This stunning picture book for older readers is a great choice to read aloud in class for African-American history month. Based on the true story of a young slave, Benjamin Holmes, who, despite the odds and the fact that it was against the law, had learned to read. Ben had learned the alphabet from his father, and when Ben was apprenticed by his master to a tailor in Charleston, he discovers plenty of secret ways to figure out words, whether in the ledger, on boxes in the shop, or in store windows in Charleston. He even picks up copies of discarded newspapers to teach himself, learning to read about abolition and freedom. And, encouraged by his mother on a rare trip home to the plantation, Ben teaches himself to write as well.
Although he hid his reading and writing from the whites, it was harder to keep his skills secret from the other slaves. When war breaks out, Ben is sent to a slave prison, to stay there until sold, where he decides he'd just forget about reading..."it could only lead to trouble."
But one night, the slaves bribe a guard for a copy of the Charleston newspaper, and beg Ben to read it to them. As Ben begins to read, we read along with him the famous words of Lincoln's Emancipation Declaration: "All persons held as slaves within any State or designated part of a State, the people whereof shall then be in rebellion against the United States, shall be then, thenceforward, and forever free..." The author ends the story with Ben peering at the golden light of daybreak through the slats of the shed...wondering what this new freedom would look like.
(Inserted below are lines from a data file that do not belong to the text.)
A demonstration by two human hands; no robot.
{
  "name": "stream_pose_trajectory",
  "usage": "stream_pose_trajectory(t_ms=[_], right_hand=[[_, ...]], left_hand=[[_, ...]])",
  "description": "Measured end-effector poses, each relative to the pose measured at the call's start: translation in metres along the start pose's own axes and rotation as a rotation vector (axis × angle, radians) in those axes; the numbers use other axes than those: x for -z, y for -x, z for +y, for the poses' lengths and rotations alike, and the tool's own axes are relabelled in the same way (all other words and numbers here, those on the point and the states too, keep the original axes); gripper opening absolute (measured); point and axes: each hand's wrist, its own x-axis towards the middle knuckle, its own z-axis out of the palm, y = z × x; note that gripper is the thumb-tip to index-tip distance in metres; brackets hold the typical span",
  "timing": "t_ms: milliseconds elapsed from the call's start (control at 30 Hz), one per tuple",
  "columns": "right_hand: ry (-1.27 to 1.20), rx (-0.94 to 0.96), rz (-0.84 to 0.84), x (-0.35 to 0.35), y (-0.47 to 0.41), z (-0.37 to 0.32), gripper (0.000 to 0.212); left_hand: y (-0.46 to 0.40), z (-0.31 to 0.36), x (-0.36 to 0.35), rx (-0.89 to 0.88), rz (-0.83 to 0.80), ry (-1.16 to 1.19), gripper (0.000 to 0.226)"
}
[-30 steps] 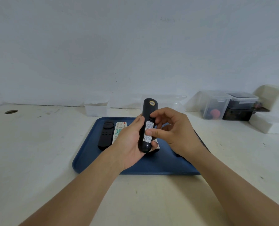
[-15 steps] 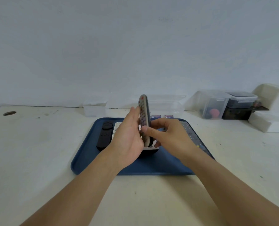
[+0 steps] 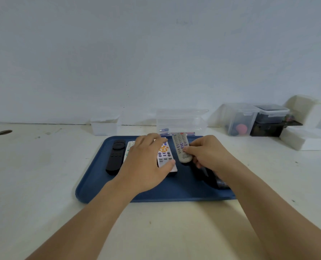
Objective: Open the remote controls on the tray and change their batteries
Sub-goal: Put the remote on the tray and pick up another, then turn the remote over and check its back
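Note:
A blue tray (image 3: pixel 92 184) on the table holds several remotes. A black remote (image 3: pixel 115 158) lies at its left, and a white one with green buttons (image 3: pixel 130 145) is partly hidden beside it. My left hand (image 3: pixel 146 166) lies over a white remote with orange and purple buttons (image 3: pixel 164 154), thumb curled against its right edge. My right hand (image 3: pixel 210 154) pinches the lower end of a grey remote (image 3: pixel 181 147), which lies face up and low over the tray. A dark remote (image 3: pixel 212 180) shows under my right wrist.
Behind the tray stands a clear box with batteries (image 3: pixel 182 122), with a small white box (image 3: pixel 104 126) to its left. Lidded clear containers (image 3: pixel 240 119) and white foam blocks (image 3: pixel 305 137) sit at the back right. The table has a hole (image 3: pixel 4 132) at far left.
The grey remote, held upright in both hands, has been turned face up and lowered to the tray. My left hand let go of it and moved onto the white remote.

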Motion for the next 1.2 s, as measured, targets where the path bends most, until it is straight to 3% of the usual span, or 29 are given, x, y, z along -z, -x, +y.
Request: stream_pose_trajectory(t_ms=[100, 200, 300, 433, 500, 567, 633, 767, 900, 1000, 1067, 1200], right_hand=[[0.251, 0.085, 0.028, -0.003, 0.003, 0.002, 0.014], [0.493, 0.170, 0.143, -0.005, 0.009, -0.002, 0.012], [0.558, 0.294, 0.242, -0.015, 0.017, -0.008, 0.017], [0.661, 0.379, 0.113, -0.047, 0.032, -0.018, 0.041], [0.770, 0.367, 0.103, -0.056, 0.036, -0.020, 0.049], [0.780, 0.360, 0.118, -0.057, 0.038, -0.022, 0.053], [0.758, 0.341, 0.097, -0.057, 0.037, -0.024, 0.051], [0.535, 0.262, 0.070, -0.052, 0.028, -0.022, 0.040], [-0.243, -0.075, 0.049, -0.022, 0.017, -0.029, 0.035], [-0.632, -0.170, -0.026, 0.008, 0.014, -0.032, 0.033], [-0.853, -0.191, -0.135, 0.023, 0.012, -0.030, 0.031], [-1.003, -0.248, -0.421, 0.029, 0.014, -0.028, 0.029]], left_hand=[[0.003, -0.005, -0.001, 0.058, -0.176, -0.235, 0.085], [0.003, -0.011, -0.004, 0.079, -0.296, -0.347, 0.086], [0.002, -0.015, -0.007, 0.080, -0.318, -0.342, 0.083], [0.000, -0.020, -0.002, 0.105, -0.353, -0.248, 0.084], [-0.001, -0.021, 0.002, 0.109, -0.373, -0.254, 0.065], [-0.002, -0.022, 0.004, 0.094, -0.366, -0.252, 0.055], [-0.001, -0.023, 0.004, 0.092, -0.367, -0.241, 0.061], [0.000, -0.022, 0.002, 0.091, -0.366, -0.212, 0.088], [0.000, -0.019, 0.005, 0.106, -0.352, -0.251, 0.087], [0.001, -0.016, 0.006, 0.138, -0.307, -0.208, 0.077], [0.000, -0.010, 0.008, 0.208, -0.204, 0.011, 0.068], [-0.010, 0.013, 0.020, 0.387, 0.019, 0.931, 0.067]])
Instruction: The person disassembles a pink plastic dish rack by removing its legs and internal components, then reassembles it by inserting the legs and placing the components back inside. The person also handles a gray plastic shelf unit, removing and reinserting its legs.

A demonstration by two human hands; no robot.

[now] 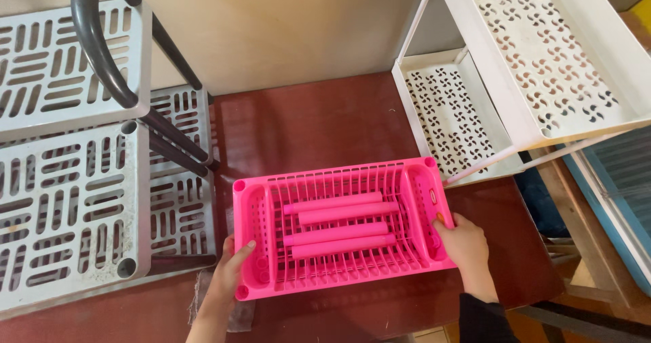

This book would not be nearly as effective without the handsome illustrations of illustrator Floyd Cooper, using his signature oil on board technique. His illustrations have an old-fashioned quality that makes use of warm earth tones, reminding the viewer of sepia-toned photographs of the time period. The two-page spread of Ben reading the Emancipation Declaration is particularly striking in its dramatic simplicity, as Ben is presented in a head and shoulders perspective, reading the newspaper, while the other slaves are seen only in shadow.
An Author's Note with brief biographical information about Benjamin Holmes follows, in which we learn that after the war he attended Fisk University, where he became a member of their Jubilee Singers, touring throughout America and Europe, as well as becoming a teacher. Additional resources, both books and websites, are also listed.